* **Required action**:
Every line below should be repeated exactly.

* **Supplied data**:
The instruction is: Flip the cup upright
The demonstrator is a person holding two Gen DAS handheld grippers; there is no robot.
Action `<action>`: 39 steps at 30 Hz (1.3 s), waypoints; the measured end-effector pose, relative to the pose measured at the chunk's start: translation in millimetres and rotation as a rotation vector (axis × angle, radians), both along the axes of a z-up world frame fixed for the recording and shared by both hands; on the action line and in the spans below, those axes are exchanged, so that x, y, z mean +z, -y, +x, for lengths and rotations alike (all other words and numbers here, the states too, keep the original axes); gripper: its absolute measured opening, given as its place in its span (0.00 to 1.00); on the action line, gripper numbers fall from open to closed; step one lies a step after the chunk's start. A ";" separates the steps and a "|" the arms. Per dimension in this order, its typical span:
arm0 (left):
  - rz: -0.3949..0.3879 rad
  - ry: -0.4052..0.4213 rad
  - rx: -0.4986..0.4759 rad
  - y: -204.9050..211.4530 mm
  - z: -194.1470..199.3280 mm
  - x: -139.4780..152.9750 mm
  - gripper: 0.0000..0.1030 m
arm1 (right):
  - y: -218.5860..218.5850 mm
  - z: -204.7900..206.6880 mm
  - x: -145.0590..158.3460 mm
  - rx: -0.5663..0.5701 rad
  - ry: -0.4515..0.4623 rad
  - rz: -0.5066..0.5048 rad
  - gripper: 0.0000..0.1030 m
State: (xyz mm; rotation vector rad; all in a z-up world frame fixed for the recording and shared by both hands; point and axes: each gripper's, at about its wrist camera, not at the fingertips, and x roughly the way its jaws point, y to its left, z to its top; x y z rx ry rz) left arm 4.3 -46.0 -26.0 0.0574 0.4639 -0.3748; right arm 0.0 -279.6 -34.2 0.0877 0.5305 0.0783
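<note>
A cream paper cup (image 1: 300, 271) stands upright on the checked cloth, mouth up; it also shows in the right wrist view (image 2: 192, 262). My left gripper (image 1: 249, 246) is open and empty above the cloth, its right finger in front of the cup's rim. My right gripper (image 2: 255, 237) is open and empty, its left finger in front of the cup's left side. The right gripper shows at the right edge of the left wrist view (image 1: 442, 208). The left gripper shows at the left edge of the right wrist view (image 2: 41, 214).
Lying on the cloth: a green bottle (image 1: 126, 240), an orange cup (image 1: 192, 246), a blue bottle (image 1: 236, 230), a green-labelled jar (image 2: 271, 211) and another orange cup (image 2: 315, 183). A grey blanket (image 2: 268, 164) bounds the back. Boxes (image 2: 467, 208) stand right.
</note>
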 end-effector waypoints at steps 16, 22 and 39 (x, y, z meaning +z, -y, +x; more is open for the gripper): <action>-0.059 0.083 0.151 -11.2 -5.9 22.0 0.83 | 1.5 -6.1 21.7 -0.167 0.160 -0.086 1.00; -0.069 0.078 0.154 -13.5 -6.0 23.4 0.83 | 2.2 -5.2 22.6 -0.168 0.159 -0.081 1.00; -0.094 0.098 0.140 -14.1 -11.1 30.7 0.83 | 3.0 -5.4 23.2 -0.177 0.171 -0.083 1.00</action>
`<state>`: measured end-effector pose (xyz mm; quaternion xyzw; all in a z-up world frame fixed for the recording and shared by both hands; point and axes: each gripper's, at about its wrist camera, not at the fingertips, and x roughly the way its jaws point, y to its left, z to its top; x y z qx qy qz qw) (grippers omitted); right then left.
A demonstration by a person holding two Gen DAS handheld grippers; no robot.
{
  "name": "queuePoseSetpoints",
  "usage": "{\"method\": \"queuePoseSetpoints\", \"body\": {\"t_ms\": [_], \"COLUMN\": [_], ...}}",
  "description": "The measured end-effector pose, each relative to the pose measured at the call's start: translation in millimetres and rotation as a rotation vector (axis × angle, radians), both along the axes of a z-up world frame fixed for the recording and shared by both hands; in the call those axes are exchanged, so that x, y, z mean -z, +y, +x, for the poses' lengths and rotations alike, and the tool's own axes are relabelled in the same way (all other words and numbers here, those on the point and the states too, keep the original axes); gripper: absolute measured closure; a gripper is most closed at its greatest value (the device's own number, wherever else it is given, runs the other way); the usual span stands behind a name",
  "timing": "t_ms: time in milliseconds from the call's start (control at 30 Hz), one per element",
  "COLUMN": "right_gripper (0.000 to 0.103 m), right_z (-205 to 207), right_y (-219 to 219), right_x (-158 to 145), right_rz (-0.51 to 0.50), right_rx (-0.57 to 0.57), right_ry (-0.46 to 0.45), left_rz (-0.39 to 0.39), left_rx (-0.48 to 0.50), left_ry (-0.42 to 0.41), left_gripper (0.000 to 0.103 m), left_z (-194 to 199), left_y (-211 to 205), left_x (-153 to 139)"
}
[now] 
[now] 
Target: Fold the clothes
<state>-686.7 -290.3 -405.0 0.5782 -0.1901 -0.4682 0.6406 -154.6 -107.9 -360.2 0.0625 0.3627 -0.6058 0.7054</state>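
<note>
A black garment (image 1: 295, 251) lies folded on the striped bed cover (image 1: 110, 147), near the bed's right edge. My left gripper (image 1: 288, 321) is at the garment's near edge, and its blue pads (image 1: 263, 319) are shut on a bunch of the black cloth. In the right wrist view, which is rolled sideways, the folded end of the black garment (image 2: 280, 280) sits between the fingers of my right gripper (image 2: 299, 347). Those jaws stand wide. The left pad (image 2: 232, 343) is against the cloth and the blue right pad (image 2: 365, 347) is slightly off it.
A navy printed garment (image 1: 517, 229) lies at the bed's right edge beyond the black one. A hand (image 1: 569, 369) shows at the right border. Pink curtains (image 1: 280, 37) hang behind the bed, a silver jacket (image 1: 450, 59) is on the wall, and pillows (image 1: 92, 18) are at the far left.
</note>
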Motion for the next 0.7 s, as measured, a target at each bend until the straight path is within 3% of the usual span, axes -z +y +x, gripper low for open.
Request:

* **Output for this task**:
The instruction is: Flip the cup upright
The demonstrator is a person holding two Gen DAS handheld grippers; there is no robot.
Action `<action>`: 39 steps at 30 Hz (1.3 s), waypoints; the measured end-effector pose, relative to the pose measured at the chunk's start: translation in millimetres and rotation as a rotation vector (axis × angle, radians), both along the axes of a z-up world frame fixed for the recording and shared by both hands; on the action line and in the spans below, those axes are exchanged, so that x, y, z mean +z, -y, +x, for lengths and rotations alike (all other words and numbers here, the states too, keep the original axes); gripper: its absolute measured opening, given as its place in its span (0.00 to 1.00); on the action line, gripper numbers fall from open to closed; step one lies a step after the chunk's start. A ";" separates the steps and a "|" the arms. Per dimension in this order, its typical span:
arm0 (left):
  - rz: -0.3949..0.3879 rad
  - ry: -0.4052..0.4213 rad
  - rx: -0.4986..0.4759 rad
  - y: -204.9050..211.4530 mm
  - z: -194.1470..199.3280 mm
  - x: -139.4780..152.9750 mm
  - gripper: 0.0000..0.1030 m
arm1 (right):
  - y: -218.5860..218.5850 mm
  - z: -204.7900..206.6880 mm
  - x: -145.0590..158.3460 mm
  - rx: -0.5663..0.5701 rad
  - ry: -0.4515..0.4623 rad
  - rz: -0.5066..0.5048 rad
  - gripper: 0.0000..0.1030 m
State: (xyz mm; rotation vector rad; all in a z-up world frame fixed for the recording and shared by both hands; point and axes: each gripper's, at about its wrist camera, not at the fingertips, and x roughly the way its jaws point, y to its left, z to its top; x y z rx ry rz) left arm 4.3 -46.0 -26.0 0.0574 0.4639 -0.3748; right arm 0.0 -279.6 -34.2 0.0877 0.5305 0.0783
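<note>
A cream paper cup (image 1: 300, 271) stands upright on the checked cloth, mouth up; it also shows in the right wrist view (image 2: 192, 262). My left gripper (image 1: 249, 246) is open and empty above the cloth, its right finger in front of the cup's rim. My right gripper (image 2: 255, 237) is open and empty, its left finger in front of the cup's left side. The right gripper shows at the right edge of the left wrist view (image 1: 442, 208). The left gripper shows at the left edge of the right wrist view (image 2: 41, 214).
Lying on the cloth: a green bottle (image 1: 126, 240), an orange cup (image 1: 192, 246), a blue bottle (image 1: 236, 230), a green-labelled jar (image 2: 271, 211) and another orange cup (image 2: 315, 183). A grey blanket (image 2: 268, 164) bounds the back. Boxes (image 2: 467, 208) stand right.
</note>
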 end-effector waypoints at steps 16, 22 and 39 (x, y, z meaning +z, -y, +x; more is open for the gripper): <action>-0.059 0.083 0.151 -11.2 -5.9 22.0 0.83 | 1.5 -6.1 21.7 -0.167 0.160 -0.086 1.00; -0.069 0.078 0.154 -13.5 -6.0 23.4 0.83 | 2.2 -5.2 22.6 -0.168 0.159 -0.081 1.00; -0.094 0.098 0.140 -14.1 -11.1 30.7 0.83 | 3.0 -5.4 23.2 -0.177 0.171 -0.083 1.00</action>
`<state>`: measured end-effector pose (xyz mm; quaternion xyzw; all in a z-up world frame fixed for the recording and shared by both hands; point and axes: each gripper's, at about its wrist camera, not at the fingertips, and x roughly the way its jaws point, y to its left, z to its top; x y z qx qy qz qw) (grippers omitted); right then left.
A demonstration by a person holding two Gen DAS handheld grippers; no robot.
{
  "name": "queuePoseSetpoints",
  "usage": "{\"method\": \"queuePoseSetpoints\", \"body\": {\"t_ms\": [_], \"COLUMN\": [_], ...}}",
  "description": "The measured end-effector pose, each relative to the pose measured at the call's start: translation in millimetres and rotation as a rotation vector (axis × angle, radians), both along the axes of a z-up world frame fixed for the recording and shared by both hands; in the call those axes are exchanged, so that x, y, z mean -z, +y, +x, for the poses' lengths and rotations alike, and the tool's own axes are relabelled in the same way (all other words and numbers here, those on the point and the states too, keep the original axes); gripper: absolute measured closure; a gripper is most closed at its greatest value (the device's own number, wherever else it is given, runs the other way); the usual span stands behind a name",
  "timing": "t_ms: time in milliseconds from the call's start (control at 30 Hz), one per element",
  "COLUMN": "right_gripper (0.000 to 0.103 m), right_z (-205 to 207), right_y (-219 to 219), right_x (-158 to 145), right_rz (-0.51 to 0.50), right_rx (-0.57 to 0.57), right_ry (-0.46 to 0.45), left_rz (-0.39 to 0.39), left_rx (-0.48 to 0.50), left_ry (-0.42 to 0.41), left_gripper (0.000 to 0.103 m), left_z (-194 to 199), left_y (-211 to 205), left_x (-153 to 139)"
}
[now] 
[now] 
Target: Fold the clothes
<state>-686.7 -290.3 -405.0 0.5782 -0.1901 -0.4682 0.6406 -154.6 -107.9 -360.2 0.0625 0.3627 -0.6058 0.7054</state>
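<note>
A black garment (image 1: 295, 251) lies folded on the striped bed cover (image 1: 110, 147), near the bed's right edge. My left gripper (image 1: 288, 321) is at the garment's near edge, and its blue pads (image 1: 263, 319) are shut on a bunch of the black cloth. In the right wrist view, which is rolled sideways, the folded end of the black garment (image 2: 280, 280) sits between the fingers of my right gripper (image 2: 299, 347). Those jaws stand wide. The left pad (image 2: 232, 343) is against the cloth and the blue right pad (image 2: 365, 347) is slightly off it.
A navy printed garment (image 1: 517, 229) lies at the bed's right edge beyond the black one. A hand (image 1: 569, 369) shows at the right border. Pink curtains (image 1: 280, 37) hang behind the bed, a silver jacket (image 1: 450, 59) is on the wall, and pillows (image 1: 92, 18) are at the far left.
</note>
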Motion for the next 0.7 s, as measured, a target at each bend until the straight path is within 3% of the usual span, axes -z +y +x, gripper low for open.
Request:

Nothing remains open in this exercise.